Диктовка возобновилась с удвоенной скоростью. Анна вспомнила (а князь Борис записал) последний вечер перед смертью императора, а затем и саму ужасную ночь. 20 апреля она продиктовала князю Борису последнее слово: «Конец».
— Ну, теперь я могу отправиться в путь, — произнесла она со счастливой улыбкой на лице, откинувшись на подушки.
Князь Четвертинский взглянул в любимое лицо — и промолчал. Ведь не мог же он, в самом деле, сказать Анне, что ясно прочитал на ее лице печать смерти.

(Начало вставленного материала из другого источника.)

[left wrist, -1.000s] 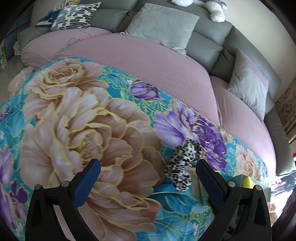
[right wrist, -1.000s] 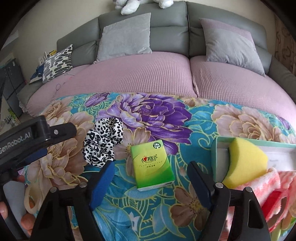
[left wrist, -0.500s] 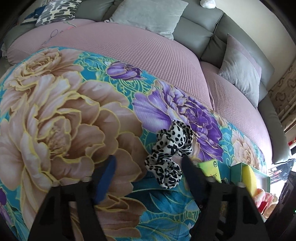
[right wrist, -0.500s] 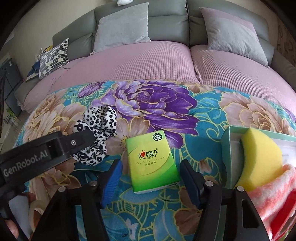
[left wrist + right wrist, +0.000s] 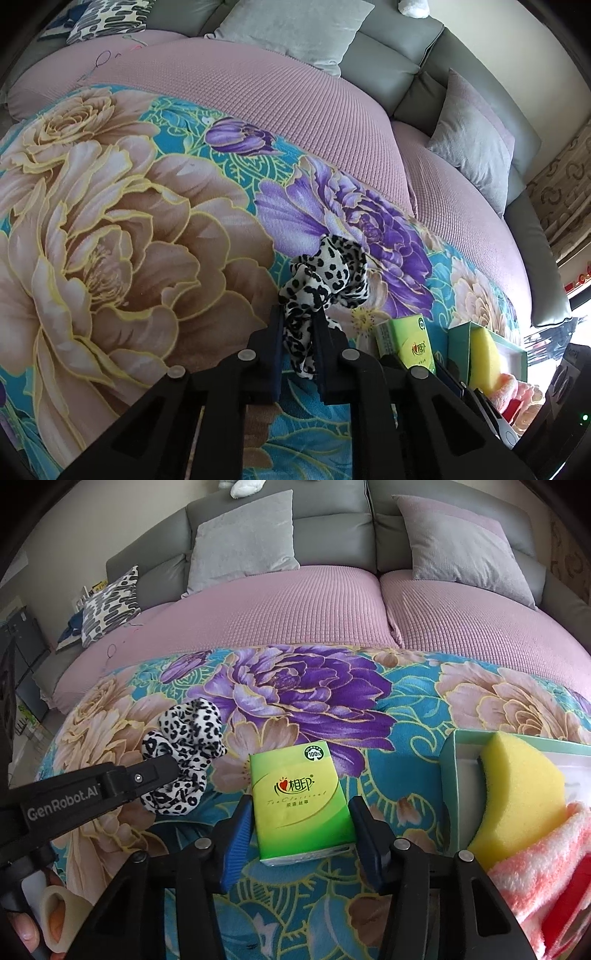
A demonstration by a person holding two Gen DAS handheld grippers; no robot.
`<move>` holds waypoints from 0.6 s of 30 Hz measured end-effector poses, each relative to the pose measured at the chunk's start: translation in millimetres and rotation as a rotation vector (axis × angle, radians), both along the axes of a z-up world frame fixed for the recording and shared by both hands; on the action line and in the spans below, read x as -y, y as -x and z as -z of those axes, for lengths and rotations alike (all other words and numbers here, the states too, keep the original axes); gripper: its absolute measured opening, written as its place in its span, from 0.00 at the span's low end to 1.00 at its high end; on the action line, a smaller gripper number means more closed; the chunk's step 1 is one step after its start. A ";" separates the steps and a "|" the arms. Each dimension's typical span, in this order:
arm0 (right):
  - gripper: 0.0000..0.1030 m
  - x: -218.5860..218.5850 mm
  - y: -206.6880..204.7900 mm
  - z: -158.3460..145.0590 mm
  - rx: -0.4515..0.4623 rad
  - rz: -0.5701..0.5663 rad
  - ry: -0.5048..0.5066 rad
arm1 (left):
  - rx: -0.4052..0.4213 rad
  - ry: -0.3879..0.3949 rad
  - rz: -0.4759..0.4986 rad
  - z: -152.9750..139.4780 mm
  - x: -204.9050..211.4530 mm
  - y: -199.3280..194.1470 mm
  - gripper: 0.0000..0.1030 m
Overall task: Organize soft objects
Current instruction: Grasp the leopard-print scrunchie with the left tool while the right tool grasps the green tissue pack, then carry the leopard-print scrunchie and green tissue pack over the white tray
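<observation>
A black-and-white leopard-print scrunchie (image 5: pixel 325 280) lies on the floral blanket (image 5: pixel 122 236). My left gripper (image 5: pixel 298 343) is shut on the near end of the scrunchie, which also shows in the right wrist view (image 5: pixel 184 749). A green tissue pack (image 5: pixel 301 797) lies flat on the blanket. My right gripper (image 5: pixel 301 834) is open, its blue pads (image 5: pixel 236 838) on either side of the pack's near end. The pack also shows in the left wrist view (image 5: pixel 410 343).
A teal box (image 5: pixel 448 771) at the right holds a yellow sponge (image 5: pixel 517 794) and a pink-and-white fluffy cloth (image 5: pixel 543 864). Behind the blanket lie a pink quilted bed cover (image 5: pixel 295 605), grey pillows (image 5: pixel 240 539) and a grey headboard (image 5: pixel 332 506).
My left gripper moved forward onto the scrunchie and closed on it. My right gripper moved forward to straddle the tissue pack and narrowed somewhat.
</observation>
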State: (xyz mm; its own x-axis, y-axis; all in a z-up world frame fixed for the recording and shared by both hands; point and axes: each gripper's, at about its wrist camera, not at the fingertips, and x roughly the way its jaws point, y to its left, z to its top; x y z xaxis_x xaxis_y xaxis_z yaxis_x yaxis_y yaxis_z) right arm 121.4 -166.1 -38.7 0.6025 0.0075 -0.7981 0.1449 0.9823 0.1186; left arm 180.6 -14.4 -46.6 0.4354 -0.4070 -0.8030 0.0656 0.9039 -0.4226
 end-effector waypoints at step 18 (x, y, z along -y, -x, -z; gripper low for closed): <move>0.53 -1.5 46.1 -58.1 0.078 0.019 0.036 | 0.127 0.014 -0.052 -69.1 -28.6 30.3 0.12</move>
State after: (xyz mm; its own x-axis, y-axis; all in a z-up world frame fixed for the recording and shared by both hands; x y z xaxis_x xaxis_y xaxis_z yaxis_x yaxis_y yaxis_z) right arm 75.3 -164.6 19.4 0.6623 -0.0318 -0.7485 0.1549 0.9833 0.0952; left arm 150.3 14.2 22.5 0.5541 -0.3917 -0.7345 0.0723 0.9017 -0.4263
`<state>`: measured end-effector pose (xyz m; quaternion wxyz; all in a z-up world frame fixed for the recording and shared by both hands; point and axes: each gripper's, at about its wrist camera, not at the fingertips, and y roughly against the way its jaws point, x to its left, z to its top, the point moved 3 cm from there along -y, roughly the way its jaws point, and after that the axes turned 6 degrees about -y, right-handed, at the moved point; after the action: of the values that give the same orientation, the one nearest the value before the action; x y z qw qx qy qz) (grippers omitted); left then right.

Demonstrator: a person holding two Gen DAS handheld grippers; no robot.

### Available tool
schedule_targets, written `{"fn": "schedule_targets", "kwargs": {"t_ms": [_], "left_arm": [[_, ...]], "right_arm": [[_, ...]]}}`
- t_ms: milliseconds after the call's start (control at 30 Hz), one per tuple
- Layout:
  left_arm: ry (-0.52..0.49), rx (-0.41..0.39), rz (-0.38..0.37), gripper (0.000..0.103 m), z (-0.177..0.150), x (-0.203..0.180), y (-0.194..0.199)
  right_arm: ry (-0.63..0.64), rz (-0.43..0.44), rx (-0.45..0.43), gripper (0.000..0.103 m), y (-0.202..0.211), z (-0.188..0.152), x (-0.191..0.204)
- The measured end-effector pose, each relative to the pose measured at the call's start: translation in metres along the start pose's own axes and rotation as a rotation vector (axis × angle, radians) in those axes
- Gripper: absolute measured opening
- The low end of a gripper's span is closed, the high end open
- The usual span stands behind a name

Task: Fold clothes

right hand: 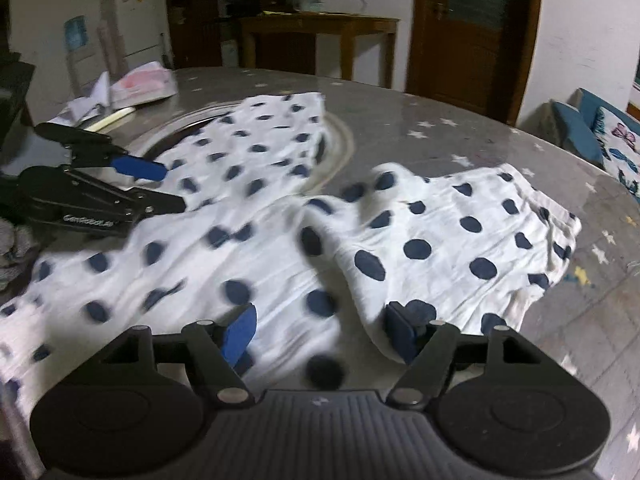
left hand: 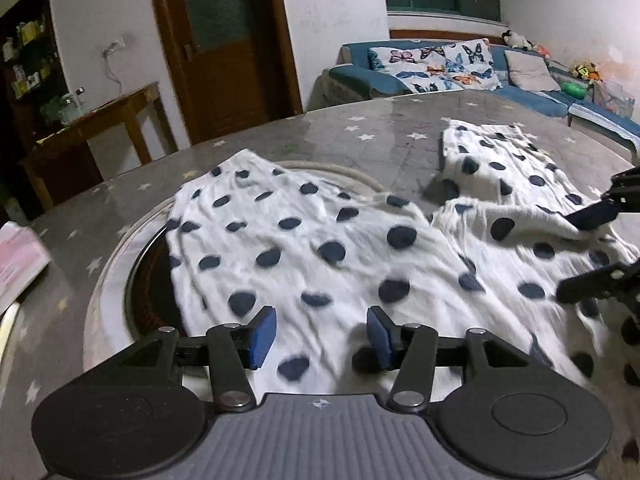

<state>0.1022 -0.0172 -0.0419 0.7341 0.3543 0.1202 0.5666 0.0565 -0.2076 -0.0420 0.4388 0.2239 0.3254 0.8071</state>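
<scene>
Hovering over the dotted garment (left hand: 304,248), both fingers (left hand: 276,326) (right hand: 244,328) gape empty, bare table (right hand: 460,136) beyond its edges.

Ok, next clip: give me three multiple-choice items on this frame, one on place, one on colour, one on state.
1. Where does the polka-dot garment lie?
A. on the sofa
B. on the star-patterned table
C. on the floor

2. What colour are the garment's dots?
A. red
B. green
C. dark blue

3. How do the jaws of the left gripper stand?
A. open, nothing between them
B. shut on the cloth
C. shut on a book

Answers:
1 B, the cloth spreads over the grey tabletop.
2 C, navy dots on white cloth.
3 A, the blue pads stand apart above the cloth.
</scene>
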Motion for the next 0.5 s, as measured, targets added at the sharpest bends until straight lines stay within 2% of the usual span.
{"fn": "schedule_targets", "kwargs": {"t_ms": [167, 267, 433, 500], "left_arm": [[-0.016, -0.042, 0.028, 0.055, -0.019, -0.004, 0.028], [-0.023, -0.045, 0.035, 0.055, -0.028, -0.006, 0.038], [-0.024, -0.084, 0.018, 0.055, -0.029, -0.017, 0.059], [-0.017, -0.100, -0.031, 0.055, -0.022, -0.024, 0.065]], "right_arm": [[0.067, 0.004, -0.012, 0.074, 0.024, -0.015, 0.023], [0.083, -0.039, -0.022, 0.076, 0.031, -0.019, 0.026], [-0.041, -0.076, -0.072, 0.076, 0.037, -0.004, -0.005], [-0.095, -0.089, -0.097, 0.076, 0.037, 0.008, -0.025]]}}
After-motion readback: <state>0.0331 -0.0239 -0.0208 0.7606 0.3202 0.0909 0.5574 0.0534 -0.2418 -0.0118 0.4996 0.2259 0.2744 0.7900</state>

Тем же вечером Анна сообщила мужу, что они могут собираться в дорогу. А на следующий день у нее пошла носом кровь. В течение двух дней кровотечение все усиливалось. Доктора ничего не могли сделать, не могли помочь больной.
В ночь с двадцать четвертого на двадцать пятое апреля Анна в последний раз открыла глаза. Она что-то хотела сказать склонившимся над ней двум мужчинам — и не смогла. Спустя час ее не стало.

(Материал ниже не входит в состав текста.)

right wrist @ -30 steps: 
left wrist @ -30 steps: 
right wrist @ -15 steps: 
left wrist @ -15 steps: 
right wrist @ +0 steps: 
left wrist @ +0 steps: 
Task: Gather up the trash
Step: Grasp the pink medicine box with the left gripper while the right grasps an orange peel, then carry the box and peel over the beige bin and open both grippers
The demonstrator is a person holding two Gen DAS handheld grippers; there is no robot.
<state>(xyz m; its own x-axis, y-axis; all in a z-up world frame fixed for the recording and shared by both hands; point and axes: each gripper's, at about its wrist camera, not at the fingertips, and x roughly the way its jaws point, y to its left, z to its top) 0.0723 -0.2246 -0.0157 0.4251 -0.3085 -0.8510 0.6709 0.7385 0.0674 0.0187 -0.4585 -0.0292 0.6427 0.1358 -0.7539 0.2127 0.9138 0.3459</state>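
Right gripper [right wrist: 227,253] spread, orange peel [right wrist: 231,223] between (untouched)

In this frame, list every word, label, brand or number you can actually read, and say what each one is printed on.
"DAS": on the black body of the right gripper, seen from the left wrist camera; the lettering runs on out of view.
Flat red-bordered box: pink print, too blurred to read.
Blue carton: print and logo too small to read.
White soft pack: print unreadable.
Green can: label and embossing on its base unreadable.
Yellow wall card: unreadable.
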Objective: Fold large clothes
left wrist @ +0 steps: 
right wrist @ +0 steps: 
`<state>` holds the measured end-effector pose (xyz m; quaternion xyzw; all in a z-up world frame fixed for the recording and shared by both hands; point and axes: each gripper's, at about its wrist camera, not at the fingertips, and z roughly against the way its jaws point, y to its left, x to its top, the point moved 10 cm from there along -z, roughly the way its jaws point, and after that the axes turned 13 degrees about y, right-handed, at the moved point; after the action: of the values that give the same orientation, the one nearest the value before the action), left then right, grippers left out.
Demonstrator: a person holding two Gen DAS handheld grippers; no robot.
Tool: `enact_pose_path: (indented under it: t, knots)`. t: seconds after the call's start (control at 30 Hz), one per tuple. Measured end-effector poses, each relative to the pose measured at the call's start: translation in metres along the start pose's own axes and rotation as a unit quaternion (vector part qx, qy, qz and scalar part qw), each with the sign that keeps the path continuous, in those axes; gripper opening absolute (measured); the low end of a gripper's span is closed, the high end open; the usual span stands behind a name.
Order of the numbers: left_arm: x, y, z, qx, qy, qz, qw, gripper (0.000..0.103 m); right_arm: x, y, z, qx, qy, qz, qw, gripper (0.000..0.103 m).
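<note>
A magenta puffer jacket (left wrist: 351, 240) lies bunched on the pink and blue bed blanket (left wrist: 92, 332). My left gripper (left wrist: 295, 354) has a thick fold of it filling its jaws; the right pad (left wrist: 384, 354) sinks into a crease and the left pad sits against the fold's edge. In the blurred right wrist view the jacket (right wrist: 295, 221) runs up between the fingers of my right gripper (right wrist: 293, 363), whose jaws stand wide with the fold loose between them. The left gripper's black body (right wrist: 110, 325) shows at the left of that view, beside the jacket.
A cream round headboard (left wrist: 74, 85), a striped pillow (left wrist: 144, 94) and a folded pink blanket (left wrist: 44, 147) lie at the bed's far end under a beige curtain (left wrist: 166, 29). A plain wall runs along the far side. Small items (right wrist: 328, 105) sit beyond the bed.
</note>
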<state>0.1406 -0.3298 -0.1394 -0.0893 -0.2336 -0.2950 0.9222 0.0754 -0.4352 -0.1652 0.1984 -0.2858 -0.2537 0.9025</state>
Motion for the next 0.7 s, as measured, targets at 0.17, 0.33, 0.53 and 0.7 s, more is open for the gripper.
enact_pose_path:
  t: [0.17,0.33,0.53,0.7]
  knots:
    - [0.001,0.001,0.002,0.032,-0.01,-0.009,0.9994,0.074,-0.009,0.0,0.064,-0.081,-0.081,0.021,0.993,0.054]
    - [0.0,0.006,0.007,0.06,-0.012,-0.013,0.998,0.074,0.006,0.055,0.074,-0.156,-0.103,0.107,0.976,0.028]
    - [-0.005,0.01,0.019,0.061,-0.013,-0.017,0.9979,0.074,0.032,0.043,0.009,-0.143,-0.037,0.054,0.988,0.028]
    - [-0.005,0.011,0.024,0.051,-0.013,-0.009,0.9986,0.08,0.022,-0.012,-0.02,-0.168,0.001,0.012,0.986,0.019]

Князь Гагарин хотел похоронить жену там же, в Кальяри. Однако родители Анны, которым он сообщил о смерти дочери, настояли, чтобы гроб был доставлен на родину. И в конце апреля тело Анны Гагариной отправилось в последнее путешествие. В трюме итальянского парусника оно обогнуло Европу и было доставлено в Петербург. Там Анна Петровна Гагарина, некогда Лопухина, и нашла свой последний приют.
Сын Анны, которого при крещении назвали Павлом, пережил ее лишь на несколько месяцев и умер от дифтерита.
Оставались еще записки Анны — тот труд, ради которого она пожертвовала последними месяцами своей жизни. Князь Гагарин полагал, что записки останутся у него (хотя он решительно не знал, что с ними делать), однако молодой князь Четвертинский решительно заявил, что он считает себя соавтором записок, а потому имеет полное право забрать их себе. При этом он сообщил Гагарину, что намерен со временем издать воспоминания его покойной жены. Он, князь Четвертинский, уверен, что эта книга будет встречена с большим интересом как в России, так и в Европе. Гагарин не возражал.
Ничто не удерживало князя Бориса на Сардинии, и он вскоре покинул остров и вернулся в Польшу. По каким-то причинам (они остались историкам неизвестными) он так и не издал воспоминания Анны. А в 1830 году, во время польского восстания против русского господства, поместье Четвертинских было занято войсками восставших. Они не простили князьям Четвертинским того, что они остались на стороне русских, и сожгли все поместье. В огне погиб дом, со всем, что в нем находилось. Предположительно, тогда же погибли и воспоминания Анны Гагариной — последнее, что от нее осталось.